He had been pondering his thoughts for about an hour already, his mind working along with the steady rhythm of his brush, as he applied the second coat of varnish to the boat in his basement. He had taken longer over it than any of the others he had ever built. Those had all been burnt out of hurt, spite and anger. This boat was built from love, and it was his pride and joy, the way its namesake had been. He swallowed slightly as the memories fought for precedence in his mind. His daughter taking her first steps towards him across a crowded dock when he arrived home from duty. Her satisfied smile when she managed to scream 'Dada' loudly enough to be heard from her bedroom down the hall. Her first day of school. Teaching her to ride a bike. So many other memories he had missed out on being away from home. Had he known then that their time together would have been so short … well, he would have made sure it hadn't been cut short. He would have protected her, and her mother. But he hadn't. He had failed them. And Kelly and Shannon were gone.

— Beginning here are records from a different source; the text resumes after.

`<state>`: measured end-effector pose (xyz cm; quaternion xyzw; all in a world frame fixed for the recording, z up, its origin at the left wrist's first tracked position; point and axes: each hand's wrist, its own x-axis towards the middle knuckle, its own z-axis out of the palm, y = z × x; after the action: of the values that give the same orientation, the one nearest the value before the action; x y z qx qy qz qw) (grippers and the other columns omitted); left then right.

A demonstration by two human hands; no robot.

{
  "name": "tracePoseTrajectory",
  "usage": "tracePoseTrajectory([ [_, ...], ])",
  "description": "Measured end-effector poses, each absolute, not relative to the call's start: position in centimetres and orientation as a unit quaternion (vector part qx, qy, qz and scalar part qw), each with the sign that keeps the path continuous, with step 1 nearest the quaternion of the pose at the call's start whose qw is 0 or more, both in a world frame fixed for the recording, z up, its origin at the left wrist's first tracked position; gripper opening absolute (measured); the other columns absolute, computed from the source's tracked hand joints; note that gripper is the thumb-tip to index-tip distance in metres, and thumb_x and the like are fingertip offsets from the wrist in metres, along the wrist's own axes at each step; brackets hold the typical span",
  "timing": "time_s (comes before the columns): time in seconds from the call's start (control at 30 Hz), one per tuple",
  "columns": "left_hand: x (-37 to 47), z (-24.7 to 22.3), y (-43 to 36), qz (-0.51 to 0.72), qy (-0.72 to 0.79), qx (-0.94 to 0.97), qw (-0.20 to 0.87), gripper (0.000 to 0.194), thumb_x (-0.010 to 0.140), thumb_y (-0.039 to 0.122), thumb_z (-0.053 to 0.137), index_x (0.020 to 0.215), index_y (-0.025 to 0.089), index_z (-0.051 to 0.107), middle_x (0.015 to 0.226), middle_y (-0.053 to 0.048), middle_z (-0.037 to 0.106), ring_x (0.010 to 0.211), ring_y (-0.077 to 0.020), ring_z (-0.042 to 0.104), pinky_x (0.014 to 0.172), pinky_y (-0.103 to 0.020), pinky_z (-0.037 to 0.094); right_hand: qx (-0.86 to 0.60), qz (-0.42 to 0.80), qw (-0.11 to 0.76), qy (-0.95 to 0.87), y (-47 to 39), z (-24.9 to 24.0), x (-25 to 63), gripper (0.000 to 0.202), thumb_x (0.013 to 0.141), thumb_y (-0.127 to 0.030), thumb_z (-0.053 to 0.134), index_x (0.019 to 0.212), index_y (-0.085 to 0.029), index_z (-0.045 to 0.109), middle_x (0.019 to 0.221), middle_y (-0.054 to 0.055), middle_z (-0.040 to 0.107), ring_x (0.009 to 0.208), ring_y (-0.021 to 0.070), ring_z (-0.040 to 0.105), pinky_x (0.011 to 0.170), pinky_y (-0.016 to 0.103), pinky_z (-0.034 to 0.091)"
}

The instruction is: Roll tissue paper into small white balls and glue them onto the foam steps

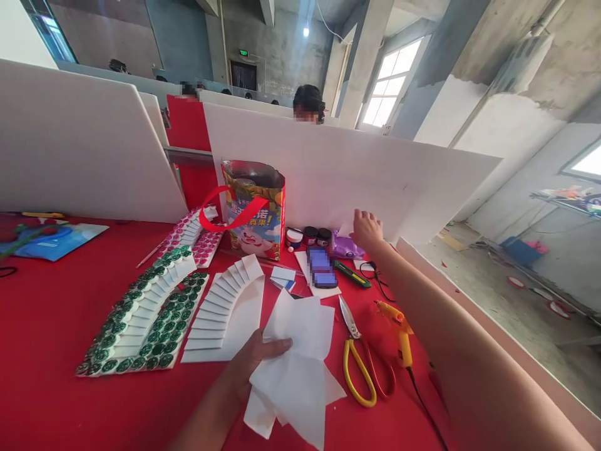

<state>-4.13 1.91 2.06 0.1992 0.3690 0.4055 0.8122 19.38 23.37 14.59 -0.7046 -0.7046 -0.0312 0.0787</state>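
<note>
My left hand (263, 357) is closed on several creased sheets of white paper (300, 363), its thumb lying across the top. At the back right, my right hand (367, 230) is beside a purple packet (346, 244), its fingers curled. A bit of white shows between that hand and the packet, and the fingertips are too hidden to show what they hold. Right of the paper lie scissors (355, 335) with one yellow and one red handle. Beyond them is an orange glue gun (399, 326) with a black cord.
A white fan-shaped stepped piece (230, 300) lies left of the paper, beside one edged with green discs (154, 313). A printed bag (256, 213) stands behind, near small jars (310, 235), a phone (322, 266) and a green cutter (352, 274). White boards (352, 169) border the red table.
</note>
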Motion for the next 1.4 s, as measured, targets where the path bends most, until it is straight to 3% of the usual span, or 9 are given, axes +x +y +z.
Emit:
tracePoseTrajectory([
  [0.1, -4.3, 2.0, 1.8, 0.392, 0.353, 0.207, 0.824, 0.042, 0.062, 0.026, 0.093, 0.096, 0.008, 0.078, 0.087, -0.015, 0.08, 0.082, -0.0322, 0.078, 0.073, -0.036, 0.059, -0.745, -0.042, 0.114, -0.655, 25.1, 14.6, 21.9, 0.038, 0.099, -0.037, 0.065, 0.132, -0.018, 0.061, 0.133, 0.01, 0.063, 0.112, 0.0244, 0.066, 0.094, 0.047, 0.058],
  [0.4, -4.5, 1.8, 2.0, 0.385, 0.339, 0.21, 0.833, 0.035, 0.068, 0.022, 0.089, 0.097, 0.006, 0.077, 0.089, -0.018, 0.08, 0.078, -0.0309, 0.077, 0.069, -0.035, 0.058, -0.714, -0.093, 0.372, -0.586, 19.2, 20.7, 22.4, 0.03, 0.097, -0.017, 0.044, 0.117, -0.014, 0.066, 0.103, 0.011, 0.072, 0.095, 0.0218, 0.067, 0.083, 0.032, 0.05],
  [0.53, -4.2, 1.4, 1.9, 0.373, 0.311, 0.206, 0.849, 0.031, 0.075, 0.019, 0.083, 0.102, 0.005, 0.076, 0.092, -0.017, 0.081, 0.08, -0.0301, 0.077, 0.073, -0.035, 0.058, -0.484, 0.245, 0.542, -0.642, 7.4, 20.0, 22.1, 0.015, 0.081, -0.027, 0.074, 0.094, -0.02, 0.071, 0.083, 0.003, 0.072, 0.072, 0.0179, 0.066, 0.066, 0.028, 0.051],
  [0.67, -3.7, 0.9, 1.8, 0.338, 0.263, 0.172, 0.887, 0.037, 0.085, 0.029, 0.075, 0.112, 0.004, 0.073, 0.095, -0.017, 0.081, 0.094, -0.0324, 0.078, 0.091, -0.038, 0.056, -0.328, 0.573, 0.332, -0.674, -2.7, 17.7, 21.6, 0.016, 0.089, -0.034, 0.068, 0.089, -0.018, 0.07, 0.075, 0.004, 0.07, 0.06, 0.0155, 0.065, 0.055, 0.024, 0.048],
  [0.77, -3.3, 1.0, 1.4, 0.311, 0.233, 0.17, 0.905, 0.048, 0.09, 0.034, 0.07, 0.127, 0.003, 0.067, 0.104, -0.019, 0.08, 0.106, -0.0354, 0.075, 0.103, -0.043, 0.051, -0.284, 0.541, 0.139, -0.779, -4.9, 15.1, 20.4, 0.02, 0.091, -0.024, 0.057, 0.073, -0.016, 0.061, 0.062, 0.0, 0.054, 0.054, 0.0113, 0.051, 0.049, 0.022, 0.036],
  [0.93, -3.1, 2.0, 0.5, 0.282, 0.233, 0.175, 0.914, 0.058, 0.089, 0.045, 0.071, 0.131, 0.005, 0.065, 0.11, -0.02, 0.079, 0.112, -0.0377, 0.073, 0.105, -0.046, 0.051, -0.41, 0.241, 0.207, -0.855, -1.3, 10.1, 18.4, 0.018, 0.085, -0.009, 0.055, 0.07, -0.017, 0.061, 0.076, 0.003, 0.058, 0.067, 0.0134, 0.051, 0.064, 0.026, 0.039],
  [1.17, -2.7, 3.8, 0.7, 0.419, 0.376, 0.257, 0.785, 0.045, 0.065, 0.013, 0.087, 0.107, 0.01, 0.071, 0.092, -0.015, 0.081, 0.087, -0.0319, 0.078, 0.084, -0.041, 0.061, -0.544, 0.21, 0.362, -0.727, 4.4, 6.0, 16.8, 0.037, 0.084, -0.021, 0.068, 0.121, -0.02, 0.066, 0.123, 0.012, 0.067, 0.11, 0.0262, 0.064, 0.095, 0.041, 0.051],
  [1.27, -2.2, 4.0, 1.2, 0.466, 0.389, 0.275, 0.746, 0.044, 0.061, 0.007, 0.086, 0.103, 0.011, 0.072, 0.089, -0.012, 0.082, 0.082, -0.0308, 0.078, 0.081, -0.04, 0.062, -0.552, 0.269, 0.447, -0.65, 4.7, 4.6, 16.4, 0.067, 0.081, -0.042, 0.075, 0.14, -0.02, 0.053, 0.135, 0.016, 0.061, 0.124, 0.0295, 0.06, 0.102, 0.044, 0.05],
  [1.4, -2.2, 3.2, 1.7, 0.517, 0.36, 0.268, 0.729, 0.045, 0.065, 0.014, 0.087, 0.108, 0.011, 0.073, 0.098, -0.013, 0.082, 0.091, -0.032, 0.078, 0.088, -0.041, 0.061, -0.49, 0.525, 0.468, -0.515, 4.0, 3.8, 16.7, 0.077, 0.066, -0.049, 0.086, 0.133, -0.024, 0.057, 0.112, 0.008, 0.072, 0.097, 0.0271, 0.071, 0.08, 0.039, 0.059],
])
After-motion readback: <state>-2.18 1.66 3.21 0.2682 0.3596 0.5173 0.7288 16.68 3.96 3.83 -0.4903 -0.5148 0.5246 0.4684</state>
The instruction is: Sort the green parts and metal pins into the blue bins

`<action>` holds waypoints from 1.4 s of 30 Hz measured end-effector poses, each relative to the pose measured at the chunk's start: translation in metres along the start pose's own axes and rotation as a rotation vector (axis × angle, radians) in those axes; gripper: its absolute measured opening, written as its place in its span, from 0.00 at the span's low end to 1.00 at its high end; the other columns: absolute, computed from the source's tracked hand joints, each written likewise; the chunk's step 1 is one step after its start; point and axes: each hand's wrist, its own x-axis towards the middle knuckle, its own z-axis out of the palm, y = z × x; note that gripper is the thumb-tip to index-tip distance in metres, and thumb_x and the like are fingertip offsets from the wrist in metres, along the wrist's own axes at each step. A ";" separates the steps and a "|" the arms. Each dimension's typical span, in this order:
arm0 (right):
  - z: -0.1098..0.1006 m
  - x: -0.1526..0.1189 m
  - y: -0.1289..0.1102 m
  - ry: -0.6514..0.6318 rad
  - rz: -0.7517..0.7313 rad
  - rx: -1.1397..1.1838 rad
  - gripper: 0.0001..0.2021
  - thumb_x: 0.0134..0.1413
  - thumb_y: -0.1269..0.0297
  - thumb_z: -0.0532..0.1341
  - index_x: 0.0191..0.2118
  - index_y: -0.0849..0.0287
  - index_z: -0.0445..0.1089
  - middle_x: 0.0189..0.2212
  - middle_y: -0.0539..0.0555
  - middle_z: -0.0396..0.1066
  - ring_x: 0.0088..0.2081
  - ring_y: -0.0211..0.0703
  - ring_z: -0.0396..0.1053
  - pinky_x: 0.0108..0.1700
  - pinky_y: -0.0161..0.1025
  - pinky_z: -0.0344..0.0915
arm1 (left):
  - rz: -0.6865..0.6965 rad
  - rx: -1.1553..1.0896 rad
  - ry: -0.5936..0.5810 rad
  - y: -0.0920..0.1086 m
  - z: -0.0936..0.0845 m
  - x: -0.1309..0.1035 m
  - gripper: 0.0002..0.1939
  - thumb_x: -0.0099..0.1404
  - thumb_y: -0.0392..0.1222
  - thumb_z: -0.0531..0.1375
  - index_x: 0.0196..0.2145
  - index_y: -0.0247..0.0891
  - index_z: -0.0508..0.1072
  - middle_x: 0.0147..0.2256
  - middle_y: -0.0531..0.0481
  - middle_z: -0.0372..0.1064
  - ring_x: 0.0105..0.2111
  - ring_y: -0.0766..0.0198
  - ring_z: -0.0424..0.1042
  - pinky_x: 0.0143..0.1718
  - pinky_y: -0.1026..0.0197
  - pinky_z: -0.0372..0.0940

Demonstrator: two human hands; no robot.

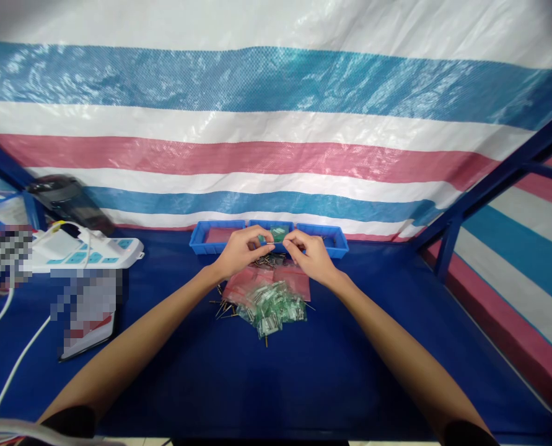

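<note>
In the head view, your left hand (pixel 248 249) pinches a thin shiny piece (pixel 270 243) between finger and thumb. It is in front of the middle blue bin (pixel 257 223). Your right hand (pixel 310 253) is just beside it, with finger and thumb close together. I cannot tell if they grip anything.

Below your hands, a pile of clear green bags (pixel 276 303) lies on the blue table (pixel 266 390). Many seem to have little pieces inside, so I think that part is done. Under and behind them are red bags (pixel 244 282). Loose metal pins (pixel 227 308) lie around the pile, not in bags, so it looks like there is more left to do. The left blue bin (pixel 205 249) has something flat and red in it. What is in the right blue bin (pixel 337 253) is hard to see.
</note>
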 end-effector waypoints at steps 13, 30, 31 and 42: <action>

Hollis wasn't gone, however. Hollis was very much there, all the time. She was constantly around, usually when he really couldn't be bothered with her. And then, of course, he felt bad for neglecting her. It really was a vicious circle. He cared for the woman, of course, but he had had more than his share of bad relationships, usually ending in bad marriages. He couldn't promise her a ring on her finger, and yet she seemed more eager than ever to push things to the limit. How far would she go before he had to stop her?

"Jethro?" He closed his eyes and took a deep breath. Not so long ago, the sound of her voice had been a welcome break in the silence of his basement. Now it sounded harsh and intrusive, and he wasn't quite sure when the change had taken place. He still enjoyed her company more than most people's, and when he was in the right mood, he was glad of the distraction from his own memories. But the right mood didn't seem to come around nearly as often as it used to. He heard her footsteps descending his stairs, soft and careful in the dimness, and a moment later felt her presence behind him.

"Hey." One-word sentences were something of a speciality of his. Hollis usually used that as her starting point when she began her 'you never want to talk to me' speech, and he was expecting tonight to be no different. But it was different.

"Hey," she said right back. "It looks good." He frowned slightly to himself, but didn't turn around.

"Yup." He could sense her hesitation as she took a few breaths, seeming to change her mind repeatedly about whether or not she wanted to speak.

"Would you mind stopping?" she asked quietly. And he did stop. Something in her tone told him this was more than just another lecture, another argument. He laid down his brush carefully and turned to face her, straightening up to look into her eyes. Emotion was written all over her face, and he was able to read every line. She was upset. She was hurt. She was nervous. She was … understanding? That wasn't right. Something had shifted.

"Bourbon?" he offered, taking a step towards the bottle he kept on his workbench. She shook her head with a smile he could make neither head nor tail of.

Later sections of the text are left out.